→ **Your objective**
Check the listing that follows and work out how many lines include "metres". The reply is that number alone.

→ **Excerpted records**

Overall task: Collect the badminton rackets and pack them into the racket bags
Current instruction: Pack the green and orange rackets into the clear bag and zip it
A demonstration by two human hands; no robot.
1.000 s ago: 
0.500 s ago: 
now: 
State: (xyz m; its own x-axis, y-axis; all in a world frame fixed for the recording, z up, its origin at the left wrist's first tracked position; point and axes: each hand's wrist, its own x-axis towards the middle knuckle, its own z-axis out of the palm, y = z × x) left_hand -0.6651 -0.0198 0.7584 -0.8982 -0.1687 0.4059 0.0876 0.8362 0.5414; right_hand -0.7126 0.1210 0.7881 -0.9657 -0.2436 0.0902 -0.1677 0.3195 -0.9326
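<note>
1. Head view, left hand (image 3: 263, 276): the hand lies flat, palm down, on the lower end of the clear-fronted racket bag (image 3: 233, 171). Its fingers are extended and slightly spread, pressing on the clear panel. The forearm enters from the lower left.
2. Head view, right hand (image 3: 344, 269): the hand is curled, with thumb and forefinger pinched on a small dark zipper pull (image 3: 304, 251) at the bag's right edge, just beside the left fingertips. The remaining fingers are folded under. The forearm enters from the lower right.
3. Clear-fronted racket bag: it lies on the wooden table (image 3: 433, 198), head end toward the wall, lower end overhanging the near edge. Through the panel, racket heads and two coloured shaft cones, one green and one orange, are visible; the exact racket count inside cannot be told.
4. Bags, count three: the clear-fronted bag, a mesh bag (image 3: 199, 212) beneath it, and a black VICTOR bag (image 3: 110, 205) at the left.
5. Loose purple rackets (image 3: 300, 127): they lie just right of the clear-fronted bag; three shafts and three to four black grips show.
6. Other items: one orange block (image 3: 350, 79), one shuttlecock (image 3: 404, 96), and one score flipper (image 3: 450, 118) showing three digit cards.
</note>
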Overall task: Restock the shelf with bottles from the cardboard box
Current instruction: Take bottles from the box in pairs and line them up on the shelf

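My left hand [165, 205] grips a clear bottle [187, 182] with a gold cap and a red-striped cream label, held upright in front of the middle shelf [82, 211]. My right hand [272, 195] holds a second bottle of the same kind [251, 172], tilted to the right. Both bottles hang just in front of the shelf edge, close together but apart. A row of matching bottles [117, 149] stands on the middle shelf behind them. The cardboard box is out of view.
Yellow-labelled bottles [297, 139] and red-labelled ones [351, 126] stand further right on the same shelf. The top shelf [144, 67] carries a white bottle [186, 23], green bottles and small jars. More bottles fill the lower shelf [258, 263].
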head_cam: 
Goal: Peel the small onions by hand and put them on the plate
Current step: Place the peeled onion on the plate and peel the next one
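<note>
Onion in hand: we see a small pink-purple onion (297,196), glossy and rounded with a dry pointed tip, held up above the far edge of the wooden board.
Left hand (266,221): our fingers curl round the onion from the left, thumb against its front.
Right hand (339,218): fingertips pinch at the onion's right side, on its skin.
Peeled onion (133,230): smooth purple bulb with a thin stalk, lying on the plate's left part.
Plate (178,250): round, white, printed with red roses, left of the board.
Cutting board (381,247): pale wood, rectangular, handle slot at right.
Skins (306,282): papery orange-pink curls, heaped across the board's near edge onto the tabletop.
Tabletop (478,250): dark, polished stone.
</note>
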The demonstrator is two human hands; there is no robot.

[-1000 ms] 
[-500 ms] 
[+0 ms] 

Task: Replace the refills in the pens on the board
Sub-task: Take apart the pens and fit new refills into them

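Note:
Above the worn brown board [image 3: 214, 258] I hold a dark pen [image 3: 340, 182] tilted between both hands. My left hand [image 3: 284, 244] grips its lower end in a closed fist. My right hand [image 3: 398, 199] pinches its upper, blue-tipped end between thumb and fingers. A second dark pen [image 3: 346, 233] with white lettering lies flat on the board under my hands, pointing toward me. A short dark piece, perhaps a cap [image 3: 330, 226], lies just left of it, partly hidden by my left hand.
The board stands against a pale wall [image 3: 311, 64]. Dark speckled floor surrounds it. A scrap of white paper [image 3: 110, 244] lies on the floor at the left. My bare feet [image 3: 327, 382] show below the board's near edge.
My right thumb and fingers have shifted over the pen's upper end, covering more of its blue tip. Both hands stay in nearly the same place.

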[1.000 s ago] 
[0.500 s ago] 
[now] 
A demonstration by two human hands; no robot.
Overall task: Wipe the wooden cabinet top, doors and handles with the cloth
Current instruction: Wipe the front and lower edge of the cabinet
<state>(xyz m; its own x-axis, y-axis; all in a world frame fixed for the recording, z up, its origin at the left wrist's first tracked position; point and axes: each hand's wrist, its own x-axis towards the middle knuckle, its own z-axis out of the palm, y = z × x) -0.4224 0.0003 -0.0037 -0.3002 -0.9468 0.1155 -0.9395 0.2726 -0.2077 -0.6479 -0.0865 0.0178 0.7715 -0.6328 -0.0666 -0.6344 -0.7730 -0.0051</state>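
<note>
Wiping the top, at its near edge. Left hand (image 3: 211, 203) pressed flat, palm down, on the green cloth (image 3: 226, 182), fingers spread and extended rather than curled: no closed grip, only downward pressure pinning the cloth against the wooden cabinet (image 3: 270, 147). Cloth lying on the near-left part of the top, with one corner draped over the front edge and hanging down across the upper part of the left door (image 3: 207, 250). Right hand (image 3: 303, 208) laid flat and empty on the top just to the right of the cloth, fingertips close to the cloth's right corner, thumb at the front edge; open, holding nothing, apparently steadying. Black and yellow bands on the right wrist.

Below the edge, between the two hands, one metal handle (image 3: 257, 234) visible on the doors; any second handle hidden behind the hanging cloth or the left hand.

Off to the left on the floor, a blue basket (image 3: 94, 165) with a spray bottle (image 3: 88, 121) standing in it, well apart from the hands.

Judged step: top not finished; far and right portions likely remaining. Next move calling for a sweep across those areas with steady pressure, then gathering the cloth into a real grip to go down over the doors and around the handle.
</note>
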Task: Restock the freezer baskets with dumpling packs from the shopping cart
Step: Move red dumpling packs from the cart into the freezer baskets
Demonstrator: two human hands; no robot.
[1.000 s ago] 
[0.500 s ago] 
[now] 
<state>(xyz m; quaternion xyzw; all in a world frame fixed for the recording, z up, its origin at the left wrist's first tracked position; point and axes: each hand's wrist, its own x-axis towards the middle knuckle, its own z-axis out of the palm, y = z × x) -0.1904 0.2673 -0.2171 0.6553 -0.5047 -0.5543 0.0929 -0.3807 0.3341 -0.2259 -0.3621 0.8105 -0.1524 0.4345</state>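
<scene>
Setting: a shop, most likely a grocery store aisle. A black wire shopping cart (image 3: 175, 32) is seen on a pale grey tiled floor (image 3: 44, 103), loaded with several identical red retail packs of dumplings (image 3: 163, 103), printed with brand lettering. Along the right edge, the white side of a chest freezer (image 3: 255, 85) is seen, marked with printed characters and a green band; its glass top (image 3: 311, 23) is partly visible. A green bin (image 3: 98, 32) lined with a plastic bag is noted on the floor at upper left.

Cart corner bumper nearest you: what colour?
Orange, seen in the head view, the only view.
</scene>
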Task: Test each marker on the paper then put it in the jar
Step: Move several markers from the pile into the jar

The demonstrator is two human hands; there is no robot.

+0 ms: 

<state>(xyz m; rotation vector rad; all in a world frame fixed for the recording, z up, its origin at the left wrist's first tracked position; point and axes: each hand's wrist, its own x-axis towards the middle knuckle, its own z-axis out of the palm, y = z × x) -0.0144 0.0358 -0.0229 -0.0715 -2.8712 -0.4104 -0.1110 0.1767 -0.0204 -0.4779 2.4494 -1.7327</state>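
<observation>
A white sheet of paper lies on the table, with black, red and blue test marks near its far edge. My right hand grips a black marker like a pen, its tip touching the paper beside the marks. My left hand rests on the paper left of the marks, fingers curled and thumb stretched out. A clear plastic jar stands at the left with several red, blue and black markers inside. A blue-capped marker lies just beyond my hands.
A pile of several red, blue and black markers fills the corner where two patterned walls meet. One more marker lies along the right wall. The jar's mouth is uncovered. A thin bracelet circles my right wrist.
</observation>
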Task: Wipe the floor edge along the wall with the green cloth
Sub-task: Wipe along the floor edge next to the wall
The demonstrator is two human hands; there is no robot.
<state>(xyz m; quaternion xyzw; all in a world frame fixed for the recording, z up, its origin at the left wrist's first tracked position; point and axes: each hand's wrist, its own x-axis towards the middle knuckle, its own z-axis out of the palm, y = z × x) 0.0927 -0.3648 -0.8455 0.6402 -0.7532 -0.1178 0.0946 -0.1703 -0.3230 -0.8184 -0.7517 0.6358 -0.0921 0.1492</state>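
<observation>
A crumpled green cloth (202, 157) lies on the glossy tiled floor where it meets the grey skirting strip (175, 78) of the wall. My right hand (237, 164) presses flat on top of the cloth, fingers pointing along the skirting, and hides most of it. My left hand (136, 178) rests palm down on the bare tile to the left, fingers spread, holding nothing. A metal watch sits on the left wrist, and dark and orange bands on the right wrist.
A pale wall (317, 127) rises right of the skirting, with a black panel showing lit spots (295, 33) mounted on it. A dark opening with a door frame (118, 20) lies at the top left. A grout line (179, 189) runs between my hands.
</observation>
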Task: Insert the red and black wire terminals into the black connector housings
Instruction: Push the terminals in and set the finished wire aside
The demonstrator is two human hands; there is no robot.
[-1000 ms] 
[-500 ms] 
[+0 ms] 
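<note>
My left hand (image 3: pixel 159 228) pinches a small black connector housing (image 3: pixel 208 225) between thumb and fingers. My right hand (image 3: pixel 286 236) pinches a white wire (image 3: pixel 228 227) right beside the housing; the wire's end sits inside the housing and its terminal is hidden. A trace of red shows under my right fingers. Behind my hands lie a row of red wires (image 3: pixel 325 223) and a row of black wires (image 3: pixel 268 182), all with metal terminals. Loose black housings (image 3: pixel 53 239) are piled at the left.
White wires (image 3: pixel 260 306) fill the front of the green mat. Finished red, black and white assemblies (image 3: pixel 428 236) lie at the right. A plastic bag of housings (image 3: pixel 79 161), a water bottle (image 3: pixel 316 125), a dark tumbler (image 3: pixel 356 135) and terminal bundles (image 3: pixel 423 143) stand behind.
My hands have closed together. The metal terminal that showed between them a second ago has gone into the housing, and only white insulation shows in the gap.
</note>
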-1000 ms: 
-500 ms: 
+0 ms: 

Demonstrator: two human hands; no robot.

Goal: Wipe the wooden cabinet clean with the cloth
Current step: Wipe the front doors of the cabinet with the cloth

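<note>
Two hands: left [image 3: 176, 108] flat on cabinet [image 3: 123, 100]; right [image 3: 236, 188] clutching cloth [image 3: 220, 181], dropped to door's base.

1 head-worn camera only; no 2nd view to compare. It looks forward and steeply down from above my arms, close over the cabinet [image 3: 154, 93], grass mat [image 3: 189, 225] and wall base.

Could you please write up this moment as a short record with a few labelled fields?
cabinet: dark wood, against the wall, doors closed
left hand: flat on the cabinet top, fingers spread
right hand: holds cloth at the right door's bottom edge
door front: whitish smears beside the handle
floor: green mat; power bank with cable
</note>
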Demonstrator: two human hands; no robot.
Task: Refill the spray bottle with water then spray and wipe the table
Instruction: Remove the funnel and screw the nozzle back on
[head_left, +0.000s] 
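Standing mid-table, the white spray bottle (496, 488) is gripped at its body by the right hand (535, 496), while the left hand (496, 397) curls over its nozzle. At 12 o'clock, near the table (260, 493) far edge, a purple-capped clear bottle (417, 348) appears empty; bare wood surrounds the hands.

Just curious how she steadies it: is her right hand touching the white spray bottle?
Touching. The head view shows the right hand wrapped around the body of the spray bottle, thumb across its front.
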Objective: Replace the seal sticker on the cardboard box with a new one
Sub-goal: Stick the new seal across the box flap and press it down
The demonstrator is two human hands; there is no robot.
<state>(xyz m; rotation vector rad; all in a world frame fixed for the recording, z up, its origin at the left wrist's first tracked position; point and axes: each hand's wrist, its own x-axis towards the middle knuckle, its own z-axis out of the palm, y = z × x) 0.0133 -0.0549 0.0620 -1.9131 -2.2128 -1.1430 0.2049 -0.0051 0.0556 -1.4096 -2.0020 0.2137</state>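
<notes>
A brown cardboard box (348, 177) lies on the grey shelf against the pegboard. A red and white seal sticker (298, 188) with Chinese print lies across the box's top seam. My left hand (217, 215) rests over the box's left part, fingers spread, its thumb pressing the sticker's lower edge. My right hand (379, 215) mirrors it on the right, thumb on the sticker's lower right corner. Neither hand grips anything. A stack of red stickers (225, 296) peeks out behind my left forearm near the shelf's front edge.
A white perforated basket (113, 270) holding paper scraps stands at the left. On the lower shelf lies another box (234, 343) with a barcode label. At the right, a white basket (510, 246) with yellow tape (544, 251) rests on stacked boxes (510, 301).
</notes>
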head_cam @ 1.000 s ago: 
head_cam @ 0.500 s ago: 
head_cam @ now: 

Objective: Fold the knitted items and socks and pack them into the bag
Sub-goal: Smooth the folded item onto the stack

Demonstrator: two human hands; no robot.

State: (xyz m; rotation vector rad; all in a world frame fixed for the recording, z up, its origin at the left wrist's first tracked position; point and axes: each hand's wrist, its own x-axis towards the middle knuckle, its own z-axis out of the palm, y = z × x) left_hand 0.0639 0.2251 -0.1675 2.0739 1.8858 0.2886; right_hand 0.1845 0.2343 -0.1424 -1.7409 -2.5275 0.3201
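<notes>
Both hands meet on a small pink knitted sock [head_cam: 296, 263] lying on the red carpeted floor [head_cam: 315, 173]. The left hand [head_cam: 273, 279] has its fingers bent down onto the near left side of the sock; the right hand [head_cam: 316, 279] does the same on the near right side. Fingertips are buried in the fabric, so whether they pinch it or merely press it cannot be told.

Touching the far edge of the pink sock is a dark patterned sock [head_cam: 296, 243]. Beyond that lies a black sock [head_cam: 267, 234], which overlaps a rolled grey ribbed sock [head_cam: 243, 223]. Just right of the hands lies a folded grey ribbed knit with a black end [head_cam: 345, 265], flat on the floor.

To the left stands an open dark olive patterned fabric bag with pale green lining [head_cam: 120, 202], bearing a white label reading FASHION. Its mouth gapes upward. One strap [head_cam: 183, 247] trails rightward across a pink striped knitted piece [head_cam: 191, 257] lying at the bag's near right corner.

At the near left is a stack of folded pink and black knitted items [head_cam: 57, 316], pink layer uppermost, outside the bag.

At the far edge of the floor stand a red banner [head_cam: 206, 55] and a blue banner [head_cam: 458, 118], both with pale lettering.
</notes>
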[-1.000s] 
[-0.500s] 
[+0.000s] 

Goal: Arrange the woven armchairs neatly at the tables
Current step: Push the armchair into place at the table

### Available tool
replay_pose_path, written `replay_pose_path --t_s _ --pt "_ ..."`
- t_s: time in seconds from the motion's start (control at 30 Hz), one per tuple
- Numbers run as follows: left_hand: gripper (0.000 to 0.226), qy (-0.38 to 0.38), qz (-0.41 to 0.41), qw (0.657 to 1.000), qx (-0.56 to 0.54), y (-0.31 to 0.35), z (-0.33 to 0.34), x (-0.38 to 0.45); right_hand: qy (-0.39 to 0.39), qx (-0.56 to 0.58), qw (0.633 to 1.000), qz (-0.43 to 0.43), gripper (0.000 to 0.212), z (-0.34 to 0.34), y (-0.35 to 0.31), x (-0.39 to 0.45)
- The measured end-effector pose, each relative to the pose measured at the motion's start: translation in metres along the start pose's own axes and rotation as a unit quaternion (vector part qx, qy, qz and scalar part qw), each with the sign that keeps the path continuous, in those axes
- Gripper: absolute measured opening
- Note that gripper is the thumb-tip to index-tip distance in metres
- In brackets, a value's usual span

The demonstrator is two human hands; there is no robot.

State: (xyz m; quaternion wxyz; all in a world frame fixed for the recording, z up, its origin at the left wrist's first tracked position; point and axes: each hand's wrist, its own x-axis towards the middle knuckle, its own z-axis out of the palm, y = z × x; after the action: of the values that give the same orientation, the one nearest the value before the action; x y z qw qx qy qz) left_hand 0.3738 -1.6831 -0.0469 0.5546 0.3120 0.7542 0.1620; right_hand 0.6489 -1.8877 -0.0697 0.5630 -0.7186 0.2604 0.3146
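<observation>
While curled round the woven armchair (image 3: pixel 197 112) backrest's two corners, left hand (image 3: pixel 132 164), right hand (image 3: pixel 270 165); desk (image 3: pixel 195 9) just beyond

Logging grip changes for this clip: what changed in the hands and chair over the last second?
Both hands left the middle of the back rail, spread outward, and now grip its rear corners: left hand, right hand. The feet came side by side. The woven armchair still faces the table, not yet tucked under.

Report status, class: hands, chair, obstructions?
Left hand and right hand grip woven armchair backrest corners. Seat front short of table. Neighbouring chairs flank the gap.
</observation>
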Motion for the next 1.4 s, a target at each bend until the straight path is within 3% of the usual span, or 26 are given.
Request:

→ **Task answer**
2